*Exercise details:*
The records that follow are to be transcribed exactly.

---*---

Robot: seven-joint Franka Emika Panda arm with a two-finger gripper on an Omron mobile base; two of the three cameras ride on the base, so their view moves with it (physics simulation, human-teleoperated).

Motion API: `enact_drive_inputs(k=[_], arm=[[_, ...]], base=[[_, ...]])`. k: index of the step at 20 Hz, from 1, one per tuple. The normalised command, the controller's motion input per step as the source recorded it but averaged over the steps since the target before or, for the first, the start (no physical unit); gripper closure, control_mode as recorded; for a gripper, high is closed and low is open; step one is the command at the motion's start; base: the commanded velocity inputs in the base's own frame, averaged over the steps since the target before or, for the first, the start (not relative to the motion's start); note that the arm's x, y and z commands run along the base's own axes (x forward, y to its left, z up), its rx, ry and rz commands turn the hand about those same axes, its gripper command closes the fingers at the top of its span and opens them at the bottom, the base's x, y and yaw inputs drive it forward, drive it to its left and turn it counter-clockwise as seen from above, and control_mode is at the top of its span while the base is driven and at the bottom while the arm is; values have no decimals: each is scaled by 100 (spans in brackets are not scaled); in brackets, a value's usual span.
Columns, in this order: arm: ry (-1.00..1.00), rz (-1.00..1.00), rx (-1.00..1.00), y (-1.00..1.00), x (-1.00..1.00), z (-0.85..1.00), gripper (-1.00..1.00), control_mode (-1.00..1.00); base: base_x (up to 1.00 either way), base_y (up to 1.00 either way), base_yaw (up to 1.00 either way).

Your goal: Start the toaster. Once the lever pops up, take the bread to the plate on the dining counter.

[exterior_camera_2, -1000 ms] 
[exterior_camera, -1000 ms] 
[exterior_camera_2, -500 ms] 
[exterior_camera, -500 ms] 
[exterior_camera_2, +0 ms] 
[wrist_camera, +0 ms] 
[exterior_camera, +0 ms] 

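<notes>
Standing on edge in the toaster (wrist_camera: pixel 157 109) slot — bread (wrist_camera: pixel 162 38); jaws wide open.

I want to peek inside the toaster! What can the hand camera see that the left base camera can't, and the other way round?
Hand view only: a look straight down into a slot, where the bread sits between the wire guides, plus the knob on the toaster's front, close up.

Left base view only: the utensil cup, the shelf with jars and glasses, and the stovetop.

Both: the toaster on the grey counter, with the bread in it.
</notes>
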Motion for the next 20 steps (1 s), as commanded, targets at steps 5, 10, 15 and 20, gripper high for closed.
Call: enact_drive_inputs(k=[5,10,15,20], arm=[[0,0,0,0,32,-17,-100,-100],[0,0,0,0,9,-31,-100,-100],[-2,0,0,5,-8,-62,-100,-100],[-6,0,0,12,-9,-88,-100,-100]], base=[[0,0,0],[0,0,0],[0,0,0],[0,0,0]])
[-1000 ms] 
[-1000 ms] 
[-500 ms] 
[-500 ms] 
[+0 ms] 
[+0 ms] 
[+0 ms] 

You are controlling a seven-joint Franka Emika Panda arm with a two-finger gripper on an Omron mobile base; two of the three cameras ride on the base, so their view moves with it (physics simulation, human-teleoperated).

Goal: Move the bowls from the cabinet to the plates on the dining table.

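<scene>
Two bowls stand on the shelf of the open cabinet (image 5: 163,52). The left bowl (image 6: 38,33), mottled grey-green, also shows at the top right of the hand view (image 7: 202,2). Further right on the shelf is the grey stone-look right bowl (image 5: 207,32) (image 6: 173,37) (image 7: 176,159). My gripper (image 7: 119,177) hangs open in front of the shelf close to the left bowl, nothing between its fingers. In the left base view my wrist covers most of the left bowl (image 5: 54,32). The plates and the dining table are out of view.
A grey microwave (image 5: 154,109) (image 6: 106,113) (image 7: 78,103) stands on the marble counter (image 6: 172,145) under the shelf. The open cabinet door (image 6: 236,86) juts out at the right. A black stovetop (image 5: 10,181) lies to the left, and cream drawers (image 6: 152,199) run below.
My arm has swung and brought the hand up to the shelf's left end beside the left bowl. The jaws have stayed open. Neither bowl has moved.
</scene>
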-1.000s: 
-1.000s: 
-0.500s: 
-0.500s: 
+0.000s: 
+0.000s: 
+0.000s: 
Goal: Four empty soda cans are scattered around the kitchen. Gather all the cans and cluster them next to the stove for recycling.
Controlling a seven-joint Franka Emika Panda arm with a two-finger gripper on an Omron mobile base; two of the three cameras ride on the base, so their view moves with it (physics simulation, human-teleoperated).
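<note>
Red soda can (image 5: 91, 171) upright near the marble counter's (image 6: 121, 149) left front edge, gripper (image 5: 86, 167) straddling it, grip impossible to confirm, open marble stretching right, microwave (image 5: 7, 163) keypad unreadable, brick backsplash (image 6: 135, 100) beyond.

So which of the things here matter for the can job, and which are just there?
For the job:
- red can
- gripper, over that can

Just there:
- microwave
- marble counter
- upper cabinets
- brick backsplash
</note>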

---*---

*Task response:*
Robot: seven-joint Franka Emika Panda arm with a two-finger gripper on an Omron mobile base; two of the three cameras ride on the base, so their view moves with it (physics simulation, human-teleoperated).

Motion API: `enact_drive_inputs(k=[_], arm=[[_, ...]], base=[[_, ...]])`. k: index of the step at 20 Hz, from 1, one per tuple. The normalised command, the controller's motion input per step as the source recorded it but averaged over the steps since the target before or, for the first, the start (no physical unit); gripper closure, control_mode as recorded; for a gripper, high is closed and low is open; step one is the command at the motion's start; base: the commanded velocity inputs in the base's own frame, averaged over the steps since the target before or, for the first, the start (not relative to the motion's start); note that the arm's x, y and z commands run along the base's own axes (x forward, y to its left, z up), its rx, ry and rz commands turn the hand about those same axes, its gripper command closes the fingers at the top of its span and opens them at the bottom, the base's x, y and yaw inputs drive it forward, drive it to its left and turn it counter-clockwise as seen from above, and control_mode is at the top of its span while the base is driven and at the bottom while the arm is; values have no decimals: each is scaled by 100 (spans in brackets are not scaled); in brackets, a value's usual span.
Columns, in this order: arm: ry (-1.00..1.00), rz (-1.00..1.00), rx (-1.00..1.00), y (-1.00..1.00), x (-1.00..1.00), z (-0.85..1.00), gripper (-1.00..1.00), control_mode (-1.00..1.00); base: base_x (up to 1.00 either way), base_y (up to 1.00 either way), base_yaw (up to 1.00 either way).

Your goal: Start the toaster. Once the lever pops up, take the bread to the plate on the dining counter.

[exterior_camera_2, -1000 ms] 
[exterior_camera, -1000 ms] 
[exterior_camera_2, -500 ms] 
[exterior_camera, -500 ms] 
[exterior_camera_2, +0 ms] 
[wrist_camera, +0 ms] 
[exterior_camera, +0 ms] 

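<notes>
Standing on edge in the toaster (wrist_camera: pixel 157 109) slot — bread (wrist_camera: pixel 162 38); jaws wide open.

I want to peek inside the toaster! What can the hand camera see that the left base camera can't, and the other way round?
Hand view only: a look straight down into a slot, where the bread sits between the wire guides, plus the knob on the toaster's front, close up.

Left base view only: the utensil cup, the shelf with jars and glasses, and the stovetop.

Both: the toaster on the grey counter, with the bread in it.
</notes>
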Motion for the next 20 steps (1 s), as commanded, targets at steps 5, 10, 15 and 20, gripper high for closed.
Call: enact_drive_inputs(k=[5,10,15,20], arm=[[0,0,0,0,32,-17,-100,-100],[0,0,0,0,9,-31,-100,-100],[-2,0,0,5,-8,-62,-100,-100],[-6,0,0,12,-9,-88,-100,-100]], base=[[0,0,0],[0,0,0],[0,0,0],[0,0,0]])
[-1000 ms] 
[-1000 ms] 
[-500 ms] 
[-500 ms] 
[+0 ms] 
[+0 ms] 
[+0 ms] 

You are controlling a seven-joint Franka Emika Panda arm with a two-finger gripper on an Omron mobile base; two of the three cameras ride on the base, so their view moves with it (physics simulation, human-teleoperated).

Goal: Move the bowls from the cabinet to the plates on the dining table.

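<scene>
Two bowls stand on the shelf of the open cabinet (image 5: 163,52). The left bowl (image 6: 38,33), mottled grey-green, also shows at the top right of the hand view (image 7: 202,2). Further right on the shelf is the grey stone-look right bowl (image 5: 207,32) (image 6: 173,37) (image 7: 176,159). My gripper (image 7: 119,177) hangs open in front of the shelf close to the left bowl, nothing between its fingers. In the left base view my wrist covers most of the left bowl (image 5: 54,32). The plates and the dining table are out of view.
A grey microwave (image 5: 154,109) (image 6: 106,113) (image 7: 78,103) stands on the marble counter (image 6: 172,145) under the shelf. The open cabinet door (image 6: 236,86) juts out at the right. A black stovetop (image 5: 10,181) lies to the left, and cream drawers (image 6: 152,199) run below.
My arm has swung and brought the hand up to the shelf's left end beside the left bowl. The jaws have stayed open. Neither bowl has moved.
</scene>
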-1.000s: 
-1.000s: 
-0.500s: 
-0.500s: 
+0.000s: 
+0.000s: 
+0.000s: 
Goal: Four empty soda cans are scattered around the kitchen. Gather all the cans and cluster them next to the stove for recycling.
Controlling a seven-joint Franka Emika Panda arm with a two-finger gripper on an Omron mobile base; two of the three cameras ride on the base, so their view moves with it (physics simulation, human-teleoperated).
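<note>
Red soda can (image 5: 91, 171) upright near the marble counter's (image 6: 121, 149) left front edge, gripper (image 5: 86, 167) straddling it, grip impossible to confirm, open marble stretching right, microwave (image 5: 7, 163) keypad unreadable, brick backsplash (image 6: 135, 100) beyond.

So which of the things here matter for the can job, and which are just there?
For the job:
- red can
- gripper, over that can

Just there:
- microwave
- marble counter
- upper cabinets
- brick backsplash
</note>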

The exercise has been answered, and the work is done.